Le «comportement machine» aspire à observer les algorithmes dans leur environnement naturel. | Mark Ralston / AFP
Le «comportement machine» aspire à observer les algorithmes dans leur environnement naturel. | Mark Ralston / AFP

Il faut étudier les machines comme on étudie les animaux

Une équipe de recherche suggère de créer une nouvelle branche des sciences comportementales propre aux IA, comparable à l'éthologie.

Les systèmes algorithmiques n'ont aucun équivalent sur Terre, c'est précisément ce qui fascine l'humanité.

Dans son célèbre essai de vulgarisation Superintelligence, Nick Bostrom réfutait notre tendance à anthropomorphiser l'intelligence artificielle –en considérant le scénario du Skynet «cruel» de Terminator, par exemple.

Le philosophe nous encourageait plutôt à envisager les machines autonomes de la même façon que nous considérons les insectes, c'est-à-dire comme une classe dont nous percevons instinctivement qu'elle pense différemment.

C'est précisément ce que propose aujourd'hui un groupe de scientifiques. En avril 2019, Iyad Rahwan, directeur du Max Planck Institute for Human Development et fondateur du Center for Humans and Machines (Moral Machine, l'expérience pour savoir qui une voiture autonome doit tuer en priorité, c'est lui) réunissait un groupe de vingt-deux chercheurs et chercheuses pour proposer de défricher un nouveau champ de recherche, le «comportement machine». Gage de respectabilité, leur manifeste paraît dans la revue Nature.

Approche transdisciplinaire

L'idée initiale est d'ouvrir l'étude des intelligences artificielles à d'autres scientifiques que celles et ceux qui les programment, souvent trop occupé·es à en améliorer l'efficacité pour en évaluer d'autres aspects.

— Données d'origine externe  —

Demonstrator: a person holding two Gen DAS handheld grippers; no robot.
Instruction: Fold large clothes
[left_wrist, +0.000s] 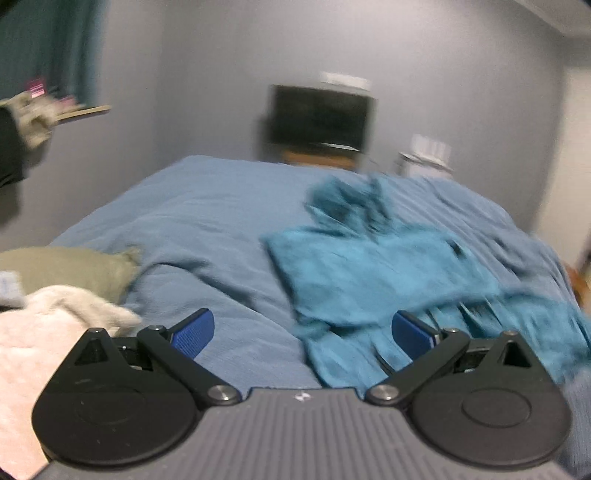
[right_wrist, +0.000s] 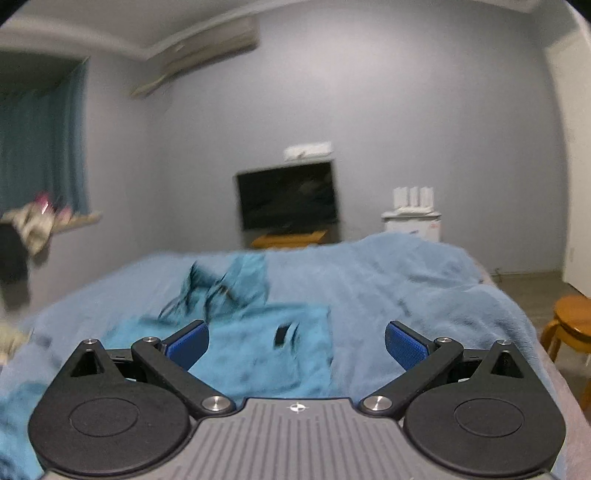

Plus ces systèmes gagnent en complexité, moins leur impact sur le monde extérieur est prévisible. Pour éviter que nous soyions un jour dépassé·es par ce que nous concevons, Iyad Rahwan plaide en faveur d'une approche holistique: en appelant d'autres disciplines à la rescousse, notre connaissance des machines n'en sera que plus solide.

La méthodologie s'inspire des «quatre questions» de l'éthologue Nikolaas Tinbergen, qui cherchent à circonscrire le plus efficacement possible la nature d'un comportement.

Des scientifiques de différentes spécialités (biologie, éthologie, anthropologie, sociologie, etc.) étudieraient empiriquement la relation que développent les machines avec les êtres humains une fois qu'elles sont opérationnelles, avec l'espoir d'en tirer des enseignements sur la meilleure manière de penser les IA du futur.

Pour Rahwan, l'enjeu dépasse la simple curiosité scientifique. Il explique à Quanta Magazine qu'«aujourd'hui, on gère les choses comme elles viennent. Les entreprises construisent un produit, le lancent, puis disent: “Oh mince, il y a de la désinformation partout”».

«N'y aurait-il pas une analogie que nous pourrions utiliser pour anticiper ces problèmes [technologiques] qui fragilisent la démocratie, la liberté d'expression ou d'autres valeurs cardinales?», s'interroge-t-il. Piocher dans le vivant pour résoudre l'algorithmique? Ça paraît évident et pourtant, ça n'existait pas encore.